* _RECORDS TO PROCESS_:

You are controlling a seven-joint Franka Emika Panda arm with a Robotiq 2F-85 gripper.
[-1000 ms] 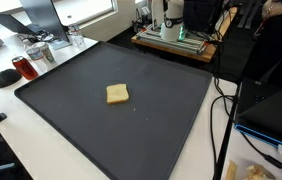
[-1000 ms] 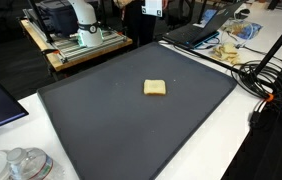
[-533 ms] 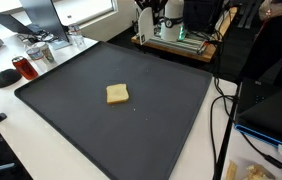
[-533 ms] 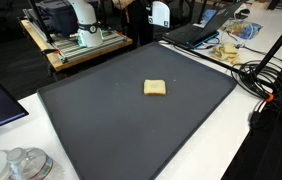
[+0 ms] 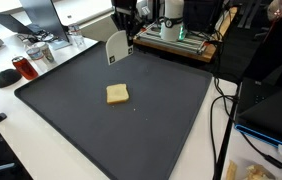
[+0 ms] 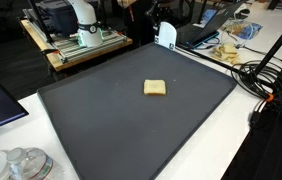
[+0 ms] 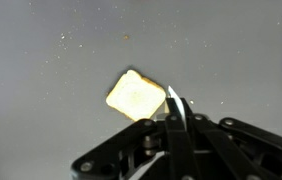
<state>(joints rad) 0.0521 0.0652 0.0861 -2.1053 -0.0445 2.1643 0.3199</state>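
Observation:
A tan toast slice (image 5: 117, 94) lies flat in the middle of the black mat (image 5: 71, 120); both also show in an exterior view (image 6: 155, 88) (image 6: 91, 120). My gripper (image 5: 122, 30) hangs above the mat's far edge, shut on a flat white slice (image 5: 117, 47) that hangs upright below it. Gripper (image 6: 164, 22) and slice (image 6: 166, 35) appear in both exterior views. In the wrist view the jaws (image 7: 173, 112) pinch the white slice edge-on (image 7: 172, 102), and the toast (image 7: 136, 95) lies on the mat below, apart from it.
A red cup (image 5: 21, 68) and glassware (image 5: 41, 52) stand beside the mat. Laptops (image 6: 196, 30), cables (image 5: 221, 120) and food bags (image 6: 231, 45) lie along another side. A wooden stand (image 6: 81, 45) holds the robot base behind the mat.
My gripper has come down into view over the mat's far edge, carrying the white slice lower and closer to the toast. The toast has not moved.

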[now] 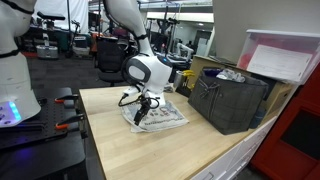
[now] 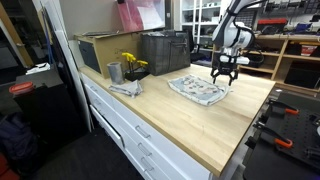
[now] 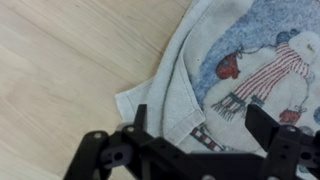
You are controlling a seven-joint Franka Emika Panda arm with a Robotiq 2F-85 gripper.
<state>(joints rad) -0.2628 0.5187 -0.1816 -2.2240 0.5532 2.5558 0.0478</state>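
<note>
A folded grey cloth (image 3: 235, 75) printed with a snowman in a red-and-white striped scarf lies on the light wooden table; it also shows in both exterior views (image 1: 160, 115) (image 2: 200, 90). My gripper (image 3: 197, 122) hovers just above the cloth's folded corner with its two black fingers spread apart and nothing between them. In the exterior views the gripper (image 1: 144, 107) (image 2: 224, 74) points down over one end of the cloth. The gripper is open and empty.
A dark grey crate (image 1: 232, 98) stands on the table near the cloth, also seen in an exterior view (image 2: 165, 50). A cardboard box (image 2: 100, 48), a metal cup with yellow flowers (image 2: 118, 70) and a small grey rag (image 2: 125, 89) sit further along. Table edge (image 2: 190, 150).
</note>
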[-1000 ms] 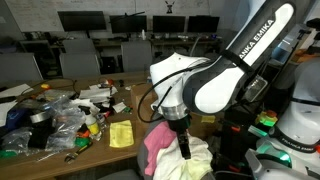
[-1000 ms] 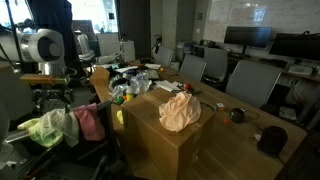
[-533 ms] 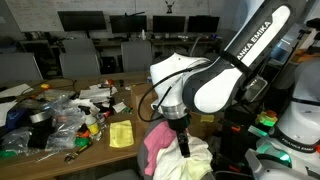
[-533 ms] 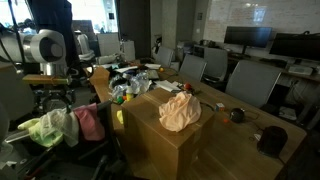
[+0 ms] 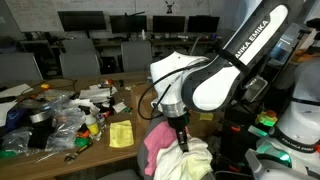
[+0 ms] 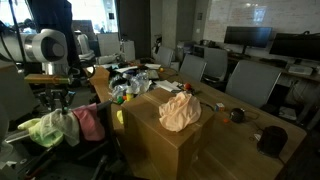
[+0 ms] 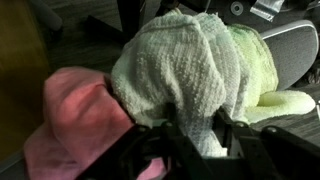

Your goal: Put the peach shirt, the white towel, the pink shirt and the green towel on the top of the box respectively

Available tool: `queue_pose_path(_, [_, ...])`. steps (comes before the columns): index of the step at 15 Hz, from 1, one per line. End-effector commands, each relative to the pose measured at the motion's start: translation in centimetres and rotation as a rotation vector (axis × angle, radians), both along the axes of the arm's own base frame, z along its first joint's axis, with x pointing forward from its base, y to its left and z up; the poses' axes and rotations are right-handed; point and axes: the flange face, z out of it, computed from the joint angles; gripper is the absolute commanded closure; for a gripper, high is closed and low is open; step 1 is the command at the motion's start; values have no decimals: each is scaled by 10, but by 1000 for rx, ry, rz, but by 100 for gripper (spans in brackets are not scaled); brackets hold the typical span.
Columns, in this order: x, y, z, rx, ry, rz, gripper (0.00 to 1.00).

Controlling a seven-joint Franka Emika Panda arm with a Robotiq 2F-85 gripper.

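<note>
Gripper (image 7: 207, 125) down in the cloth pile, fingers (image 7: 183, 128) sunk into the soft off-white terry towel (image 7: 185, 60)

Wrist view: the two dark fingers stand either side of a raised fold of the off-white towel and touch it; whether the fold is clamped firmly cannot be told. The rose-pink fabric shirt (image 7: 75, 115) lies against the towel on one side and the pale yellow-green towel (image 7: 255, 55) on the other, all three bunched together. In an exterior view the white Franka arm (image 5: 215, 80) reaches straight down, fingertips hidden between pink and white cloth; a flat bright yellow square cloth (image 5: 121, 134) lies on the wooden table (image 5: 125, 82) just beside the pile. In an exterior view the crumpled pale orange-peach shirt (image 6: 180, 110) sits on top of the large plain brown cardboard box (image 6: 150, 140), apart from the pile, which sits low beside the box
</note>
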Motion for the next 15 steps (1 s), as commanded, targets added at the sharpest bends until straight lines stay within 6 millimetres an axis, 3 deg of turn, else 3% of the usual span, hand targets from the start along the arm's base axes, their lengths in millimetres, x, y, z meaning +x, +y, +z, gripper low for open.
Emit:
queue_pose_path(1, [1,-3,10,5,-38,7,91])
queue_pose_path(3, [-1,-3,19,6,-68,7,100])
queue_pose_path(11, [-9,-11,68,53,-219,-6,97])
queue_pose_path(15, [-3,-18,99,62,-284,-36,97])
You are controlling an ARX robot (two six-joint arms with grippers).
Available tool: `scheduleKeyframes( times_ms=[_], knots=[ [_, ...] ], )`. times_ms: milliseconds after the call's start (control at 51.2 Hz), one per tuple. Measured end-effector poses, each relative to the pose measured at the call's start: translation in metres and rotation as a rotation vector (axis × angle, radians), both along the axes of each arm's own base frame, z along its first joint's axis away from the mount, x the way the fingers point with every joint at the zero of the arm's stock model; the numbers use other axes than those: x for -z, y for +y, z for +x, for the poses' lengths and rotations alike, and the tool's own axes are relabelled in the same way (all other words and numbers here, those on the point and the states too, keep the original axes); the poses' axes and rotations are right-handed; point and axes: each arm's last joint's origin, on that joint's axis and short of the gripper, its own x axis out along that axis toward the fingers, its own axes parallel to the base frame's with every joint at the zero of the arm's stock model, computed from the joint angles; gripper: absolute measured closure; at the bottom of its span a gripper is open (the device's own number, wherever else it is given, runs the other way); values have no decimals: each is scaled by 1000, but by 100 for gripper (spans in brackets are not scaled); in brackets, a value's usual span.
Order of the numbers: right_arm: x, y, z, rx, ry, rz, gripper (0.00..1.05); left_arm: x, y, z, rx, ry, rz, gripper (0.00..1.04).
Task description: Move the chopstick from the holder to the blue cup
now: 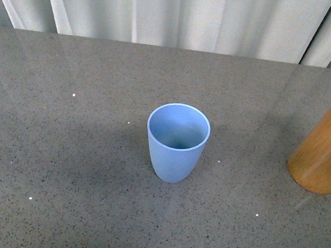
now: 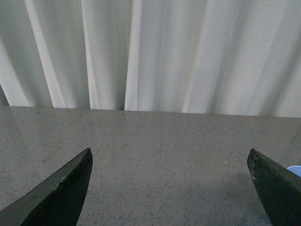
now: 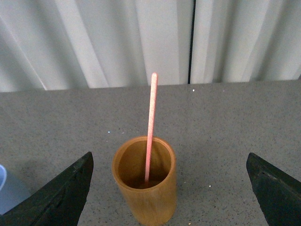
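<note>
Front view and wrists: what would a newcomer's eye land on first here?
The blue cup stands upright and empty in the middle of the table. To its right, cut by the frame edge, is the brown holder. The right wrist view shows one pink chopstick standing in it.

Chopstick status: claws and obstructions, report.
Both open and empty: left claw, right claw facing the holder. Pink chopstick stands in holder, not yet grasped. Empty blue cup; no obstruction seen.

A grey speckled surface (image 1: 57, 167), dotted with a few small white flecks (image 1: 74, 95), is seen across the whole near scene, and its far edge is backed by a pale pleated curtain (image 1: 181, 15).
</note>
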Motion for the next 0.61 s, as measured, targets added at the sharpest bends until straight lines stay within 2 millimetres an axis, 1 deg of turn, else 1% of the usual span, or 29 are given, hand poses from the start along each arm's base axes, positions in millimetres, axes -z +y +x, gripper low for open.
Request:
scheduleKeyframes(
  times_ms=[137, 274, 410, 606],
  knots=[
    [18, -5, 27, -6, 20, 11, 10, 0, 0, 0, 0, 0, 0, 7],
    [27, -6, 55, -18, 11, 15, 10, 0, 0, 0, 0, 0, 0, 7],
    [39, -7, 82, -9, 43, 15, 10, 0, 0, 0, 0, 0, 0, 7],
    [44, -6, 103, -9, 48, 9, 10, 0, 0, 0, 0, 0, 0, 7]
  ],
)
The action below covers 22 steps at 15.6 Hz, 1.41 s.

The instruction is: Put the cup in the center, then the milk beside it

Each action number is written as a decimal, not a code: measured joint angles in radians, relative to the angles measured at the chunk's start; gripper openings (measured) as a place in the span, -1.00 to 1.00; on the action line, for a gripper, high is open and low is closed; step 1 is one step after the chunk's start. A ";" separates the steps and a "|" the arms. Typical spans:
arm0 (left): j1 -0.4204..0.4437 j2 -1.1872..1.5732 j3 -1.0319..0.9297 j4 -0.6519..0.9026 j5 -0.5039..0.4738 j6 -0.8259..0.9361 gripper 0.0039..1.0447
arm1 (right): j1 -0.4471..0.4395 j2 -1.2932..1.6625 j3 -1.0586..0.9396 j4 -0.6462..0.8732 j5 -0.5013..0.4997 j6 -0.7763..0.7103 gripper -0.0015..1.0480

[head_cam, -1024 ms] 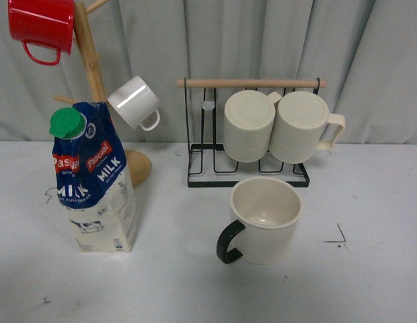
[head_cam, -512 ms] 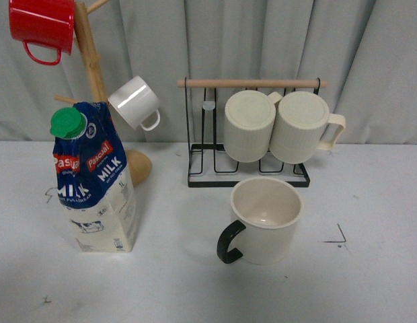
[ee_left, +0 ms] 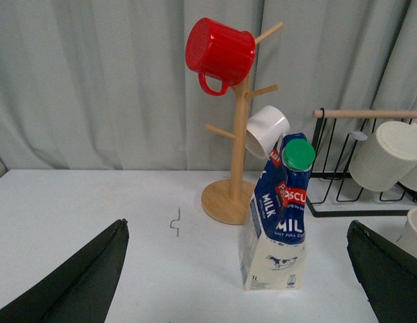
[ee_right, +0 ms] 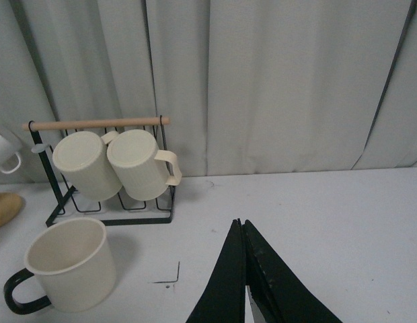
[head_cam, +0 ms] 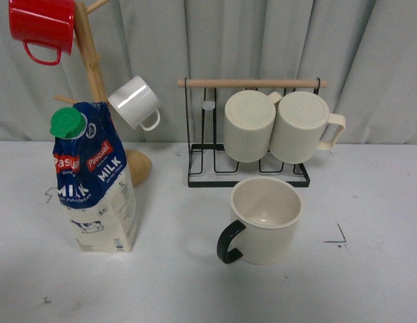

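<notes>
Change: none we can see; cup [head_cam: 266, 219] and milk [head_cam: 94, 182] have not shifted.
Cup: mid-table, just before the rack [head_cam: 249, 83].
Milk: toward the left edge, well apart from the cup.
Left jaws: spread, empty.
Right jaws: pressed together, empty.
Meaning: we judge the milk step remains.

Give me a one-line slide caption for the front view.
Milk carton stands left of the black-handled cup, both upright on the white table, mug rack behind; no arms visible.

Red mug [head_cam: 40, 23], white mug [head_cam: 134, 101] on wooden tree [head_cam: 91, 60]; wire rack [head_cam: 229, 83]
</notes>
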 joint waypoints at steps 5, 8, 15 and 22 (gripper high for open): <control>0.000 0.000 0.000 0.000 0.000 0.000 0.88 | 0.000 -0.201 0.004 -0.198 -0.003 0.000 -0.96; 0.000 0.000 0.000 -0.001 0.000 0.000 0.88 | 0.000 -0.202 0.000 -0.213 -0.003 -0.001 -0.76; -0.037 0.464 0.105 0.035 -0.650 -0.218 0.88 | -0.001 -0.202 0.000 -0.213 -0.001 -0.001 0.87; -0.136 1.076 0.251 0.414 -0.364 -0.299 0.88 | 0.001 -0.202 0.000 -0.212 -0.001 -0.001 0.87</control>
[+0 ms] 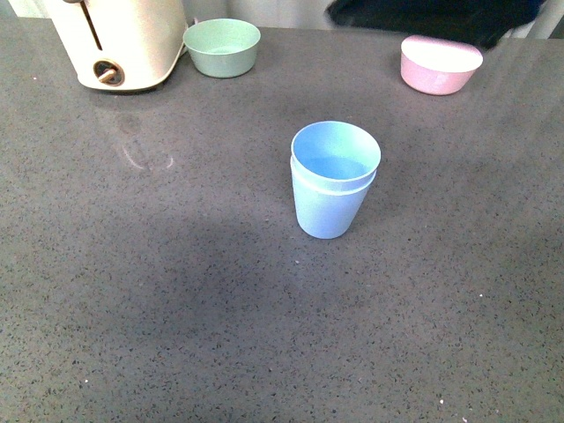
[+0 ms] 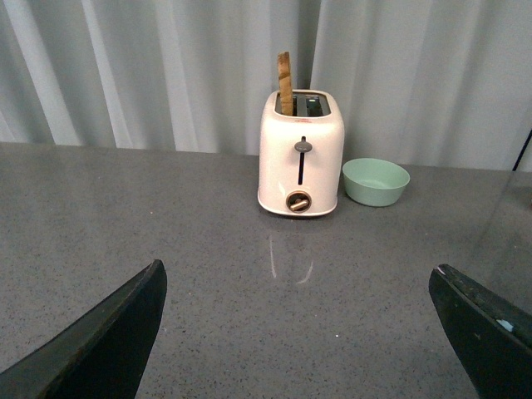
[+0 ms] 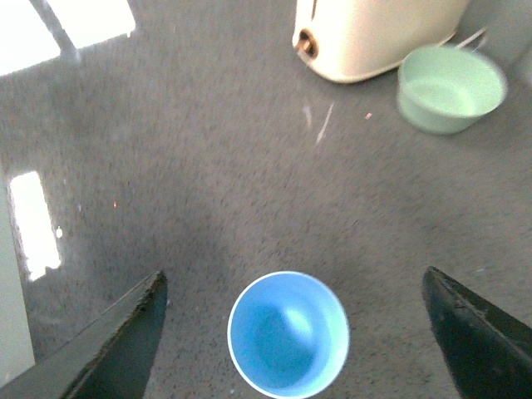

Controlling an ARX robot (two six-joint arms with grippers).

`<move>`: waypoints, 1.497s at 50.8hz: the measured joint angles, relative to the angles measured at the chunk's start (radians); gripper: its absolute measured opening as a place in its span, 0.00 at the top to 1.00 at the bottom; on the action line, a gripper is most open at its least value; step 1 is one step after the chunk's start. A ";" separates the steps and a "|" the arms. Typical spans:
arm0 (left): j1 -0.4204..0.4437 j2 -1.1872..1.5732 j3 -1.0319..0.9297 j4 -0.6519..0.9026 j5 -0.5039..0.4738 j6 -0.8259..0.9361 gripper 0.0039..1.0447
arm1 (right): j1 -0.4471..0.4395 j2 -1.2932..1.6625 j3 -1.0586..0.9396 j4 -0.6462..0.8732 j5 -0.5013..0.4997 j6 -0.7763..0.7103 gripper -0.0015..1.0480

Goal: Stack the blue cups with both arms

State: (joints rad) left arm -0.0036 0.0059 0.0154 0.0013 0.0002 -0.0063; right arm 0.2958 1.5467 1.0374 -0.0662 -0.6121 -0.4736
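Note:
The two blue cups [image 1: 333,181] stand nested, one inside the other, upright in the middle of the grey table. In the front view neither gripper shows. In the right wrist view the cups [image 3: 288,334] are seen from above, between the spread fingers of my right gripper [image 3: 293,332], which is open and above them without touching. My left gripper [image 2: 299,332] is open and empty over bare table, facing the toaster; no cup shows in its view.
A cream toaster [image 1: 119,40] with a slice in it stands at the back left, with a mint-green bowl [image 1: 222,47] beside it. A pink bowl [image 1: 440,63] sits at the back right. A dark object [image 1: 432,18] lies at the far edge.

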 joint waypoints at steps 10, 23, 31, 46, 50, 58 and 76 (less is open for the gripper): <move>0.000 0.000 0.000 0.000 0.000 0.000 0.08 | -0.196 -0.231 -0.150 0.159 -0.128 0.186 0.09; 0.000 0.000 0.000 0.000 0.000 0.000 0.08 | -0.303 -0.457 -0.431 0.534 0.356 0.396 0.27; 0.000 0.000 0.000 0.000 0.000 0.000 0.08 | -0.301 -0.560 -0.624 0.640 0.609 0.453 0.57; 0.000 0.000 0.000 0.000 0.000 0.000 0.08 | -0.297 -0.715 -0.820 0.669 0.611 0.463 0.98; 0.000 0.000 0.000 0.000 0.000 0.000 0.08 | -0.297 -0.756 -0.856 0.667 0.612 0.463 0.98; 0.000 0.000 0.000 0.000 0.000 0.000 0.08 | -0.297 -0.831 -0.906 0.643 0.612 0.463 0.98; 0.000 0.000 0.000 0.000 0.000 0.000 0.08 | -0.297 -1.033 -0.987 0.521 0.612 0.463 0.98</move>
State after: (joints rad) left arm -0.0036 0.0055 0.0154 0.0013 0.0002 -0.0059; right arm -0.0010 0.5140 0.0505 0.4553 -0.0006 -0.0109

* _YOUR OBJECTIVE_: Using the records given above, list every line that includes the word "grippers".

* _COMPLETED TASK_:
You are controlling an ARX robot (two six-joint arms with grippers).
Controlling an ARX robot (two six-joint arms with grippers).

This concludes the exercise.